Variations | Optiver

Variation Overview

Each variation adds a complete new capability layer on top of the previous. V6 is the full synthesis capstone — one command runs the entire pipeline.

V1

Core Data + Features

Data loading, baseline features, analysis

V2

Advanced Features

V2 Numba microstructure features

V3

Explainability + Ensembles

SHAP, Optuna, stacking, walk-forward

V4

Drift + Monitoring

Drift detection, data quality, alerting

V5

Parallel Execution

Parallelized CV, features, tuning

V6

Synthesis Capstone

Full pipeline, deployment gate, reports

V1 — Core Data + Features

Establishes the base system: CLI, tool registry, and data client. V1 baseline features compute imbalance, price, and temporal signals.

Data loading and slicing via OptiverDataClient
Stock and target analysis tools
V1 baseline feature pipeline: imbalance, price, temporal
Feature correlation and cross-stock comparison

# V1 baseline workflow load_data() -> analyze_stock(stock_id=5) -> calculate_all_features()

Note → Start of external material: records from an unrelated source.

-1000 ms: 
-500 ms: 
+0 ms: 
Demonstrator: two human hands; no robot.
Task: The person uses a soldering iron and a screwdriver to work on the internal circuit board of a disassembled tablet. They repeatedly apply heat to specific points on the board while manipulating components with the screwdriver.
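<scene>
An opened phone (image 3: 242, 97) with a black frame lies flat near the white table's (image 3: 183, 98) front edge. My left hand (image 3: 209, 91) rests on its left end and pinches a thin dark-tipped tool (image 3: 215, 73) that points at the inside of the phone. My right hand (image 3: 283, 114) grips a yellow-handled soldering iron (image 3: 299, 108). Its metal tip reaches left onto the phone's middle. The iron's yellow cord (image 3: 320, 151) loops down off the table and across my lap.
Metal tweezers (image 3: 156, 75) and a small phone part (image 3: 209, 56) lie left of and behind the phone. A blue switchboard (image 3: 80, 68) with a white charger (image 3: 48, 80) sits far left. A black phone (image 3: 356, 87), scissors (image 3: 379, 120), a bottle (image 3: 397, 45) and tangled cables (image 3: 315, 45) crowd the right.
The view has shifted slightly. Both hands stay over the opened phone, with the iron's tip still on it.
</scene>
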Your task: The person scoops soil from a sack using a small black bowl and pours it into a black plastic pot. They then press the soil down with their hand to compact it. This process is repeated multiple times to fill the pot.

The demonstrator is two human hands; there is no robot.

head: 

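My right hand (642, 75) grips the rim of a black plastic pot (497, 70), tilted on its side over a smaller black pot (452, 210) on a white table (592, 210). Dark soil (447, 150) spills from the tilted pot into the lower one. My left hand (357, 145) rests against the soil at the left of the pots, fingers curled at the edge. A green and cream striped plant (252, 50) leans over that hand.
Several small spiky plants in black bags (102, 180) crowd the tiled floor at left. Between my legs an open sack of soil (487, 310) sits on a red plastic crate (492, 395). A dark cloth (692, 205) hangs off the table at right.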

V2 — Advanced Microstructure Features

Numba-accelerated V2 feature generation. Triplet and pairwise imbalance, microstructure signals, global stock statistics, and temporal window features. Walk-forward safe.

calculate_triplet_imbalance and calculate_pairwise_imbalance
calculate_microstructure_features and calculate_global_stock_features
Temporal shift, return, and diff windows
Zero-sum adjustment and write-then-verify export

# V2 feature pipeline load_data() -> generate_all_v2_features() -> export_features() -> verify_export()

V3 — Explainability · Optuna · Ensembles

Adds SHAP explainability, Bayesian hyperparameter search, stacking ensembles, and walk-forward backtesting.

SHAP values require a trained model and test set (not training data)
SHAP importance can differ from gain-based feature importance
Optuna uses TPE Bayesian optimization, ideally with CV evaluation
Stacking ensembles use out-of-fold predictions to prevent leakage
Walk-forward backtesting simulates production inference conditions

V4 — Drift Detection + Data Quality

Full monitoring suite. PSI, KS test, JS divergence, concept drift, covariate shift, structural break detection, and regime classification.

Signal	Method	Threshold
Feature drift	PSI	< 0.1 stable · > 0.25 significant
Distribution shift	KS test	alpha = 0.05
Divergence	JS divergence	domain-specific
Covariate shift	Domain classifier	AUC > 0.6 indicates shift
Structural breaks	CUSUM / Chow	change-point detection

V5 — Parallel Execution

ThreadPoolExecutor-backed parallel versions of the most compute-intensive operations. max_workers should not exceed available CPU cores.

Parallel Tools

generate_all_v2_features_parallel train_lightgbm_cv_parallel tune_hyperparameters_parallel run_walk_forward_parallel track_feature_drift_parallel

V6 — Synthesis Capstone

Full pipeline orchestration with profile-driven depth, deployment readiness gate, and structured reports.

# Synthesis profiles run_synthesis_workflow(profile="quick") # explore only run_synthesis_workflow(profile="standard") # features + model run_synthesis_workflow(profile="comprehensive") # full pipeline # Gate deployment on drift + quality criteria check_deployment_readiness() # → deploy | defer | reject | retrain # Structured reports create_analysis_report() create_model_report() create_monitoring_report()

Five deployment criteria: data quality, feature drift, CV MAE, Sharpe ratio, and active alerts. All five must clear before deployment is approved.